TL;DR
This paper employs Physics-Informed Neural Networks to solve Boltzmann equations for dark matter in alternative cosmologies, enabling the inference of physical parameters from relic density data with uncertainty quantification.
Contribution
It introduces a mesh-free PINN approach to model freeze-in dark matter in non-standard cosmologies and infers key physical parameters from limited observational data.
Findings
Distinct relationship between cosmology exponent and particle cross sections.
PINNs successfully solve inverse problems with minimal data.
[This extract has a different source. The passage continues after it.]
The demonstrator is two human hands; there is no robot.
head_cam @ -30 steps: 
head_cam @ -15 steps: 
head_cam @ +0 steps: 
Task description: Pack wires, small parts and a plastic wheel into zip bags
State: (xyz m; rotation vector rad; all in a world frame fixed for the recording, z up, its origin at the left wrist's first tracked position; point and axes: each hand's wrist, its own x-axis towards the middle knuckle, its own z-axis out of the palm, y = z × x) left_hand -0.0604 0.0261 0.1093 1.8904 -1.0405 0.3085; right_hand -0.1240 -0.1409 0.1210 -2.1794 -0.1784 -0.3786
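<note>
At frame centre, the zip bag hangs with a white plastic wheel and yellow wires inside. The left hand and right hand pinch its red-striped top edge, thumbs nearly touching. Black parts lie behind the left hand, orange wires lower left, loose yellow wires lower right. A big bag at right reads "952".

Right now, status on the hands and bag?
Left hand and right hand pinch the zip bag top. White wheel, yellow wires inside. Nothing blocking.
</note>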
Uncertainty quantification enhances confidence in parameter estimates.
Abstract
We parametrically solve the Boltzmann equations governing freeze-in dark matter (DM) in alternative cosmologies with Physics-Informed Neural Networks (PINNs), a mesh-free method. Through inverse PINNs, using a single DM experimental point -- observed relic density -- we determine the physical attributes of the theory, namely power-law cosmologies, inspired by braneworld scenarios, and particle interaction cross sections. The expansion of the Universe in such alternative cosmologies has been parameterized through a switch-like function reproducing the Hubble law at later times. Without loss of generality, we model more realistically this transition with a smooth function. We predict a distinct pair-wise relationship between power-law exponent and particle interactions: for a given cosmology with negative (positive) exponent, smaller (larger) cross sections are required to reproduce the…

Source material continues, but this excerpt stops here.